Content starts
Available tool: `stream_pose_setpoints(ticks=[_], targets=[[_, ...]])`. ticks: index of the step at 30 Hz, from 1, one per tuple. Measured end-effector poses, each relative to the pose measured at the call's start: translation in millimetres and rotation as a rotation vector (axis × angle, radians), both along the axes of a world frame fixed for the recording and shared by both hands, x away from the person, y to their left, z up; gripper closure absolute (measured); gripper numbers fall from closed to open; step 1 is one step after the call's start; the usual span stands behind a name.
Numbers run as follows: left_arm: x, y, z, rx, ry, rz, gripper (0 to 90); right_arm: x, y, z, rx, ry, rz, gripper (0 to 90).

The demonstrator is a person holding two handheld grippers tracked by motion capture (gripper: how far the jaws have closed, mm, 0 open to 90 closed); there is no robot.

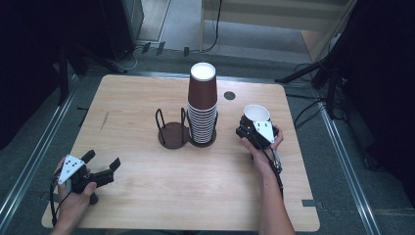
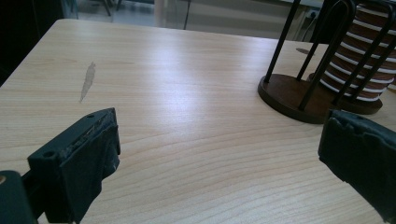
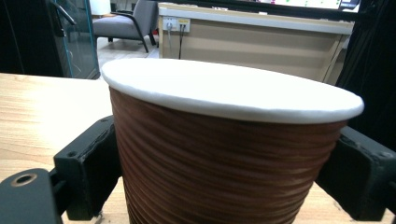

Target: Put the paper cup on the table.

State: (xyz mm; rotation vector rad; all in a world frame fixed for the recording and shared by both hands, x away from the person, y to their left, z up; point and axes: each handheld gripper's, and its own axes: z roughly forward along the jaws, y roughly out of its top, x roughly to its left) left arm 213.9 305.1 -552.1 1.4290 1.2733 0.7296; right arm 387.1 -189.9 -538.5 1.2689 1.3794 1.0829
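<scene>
The brown paper cup stood upright, open rim up, on the right part of the counter, between the jaws of my right tool. In the right gripper view the cup sat between the two black pads, which flanked its ribbed wall closely; I could not tell whether they pressed it. My left tool rested at the near left corner, jaws wide apart with nothing between them. The tall stack of cups stood in the far-centre wire holder, well apart from both.
</scene>
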Motion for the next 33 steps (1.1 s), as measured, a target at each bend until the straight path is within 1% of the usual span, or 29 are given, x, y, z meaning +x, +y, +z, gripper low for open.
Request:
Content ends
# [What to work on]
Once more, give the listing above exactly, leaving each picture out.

# [Result for this exercise]
Available tool: `stream_pose_setpoints(ticks=[_], targets=[[_, ...]])`. ticks: index of the step at 30 Hz, from 1, one per tuple. Measured end-effector poses, each relative to the pose measured at the call's start: translation in millimetres and rotation as a rotation vector (axis × angle, radians), both along the axes of a world frame fixed for the recording and shared by both hands, x away from the person, y to their left, z up; gripper closure absolute (measured); gripper numbers fall from closed to open; step 1 is one step after the call's start; the usual span stands behind a name.
Numbers run as follows: left_arm: x, y, z, rx, ry, rz, gripper (0 to 90); right_arm: x, y, z, rx, ry, rz, gripper (0 to 90).

The demonstrator is a person holding two handheld grippers tracked by motion capture (gripper: how far the jaws have closed, mm, 0 open to 90 closed); there is no robot.


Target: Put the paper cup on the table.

State: (xyz mm; rotation vector rad; all in a world frame fixed for the recording and shared by both hands, x away from the person, y to their left, z up; point and axes: each handheld gripper's, and its own axes: z roughly forward along the jaws, y roughly out of its top, x roughly to its left) left arm 213.9 305.1 -552.1 1.4290 1.2733 0.7296; right arm 387.1 -189.9 -538.5 1.2689 1.3794 1.0829
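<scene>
The brown paper cup stood upright, open rim up, on the right part of the counter, between the jaws of my right tool. In the right gripper view the cup sat between the two black pads, which flanked its ribbed wall closely; I could not tell whether they pressed it. My left tool rested at the near left corner, jaws wide apart with nothing between them. The tall stack of cups stood in the far-centre wire holder, well apart from both.
</scene>
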Motion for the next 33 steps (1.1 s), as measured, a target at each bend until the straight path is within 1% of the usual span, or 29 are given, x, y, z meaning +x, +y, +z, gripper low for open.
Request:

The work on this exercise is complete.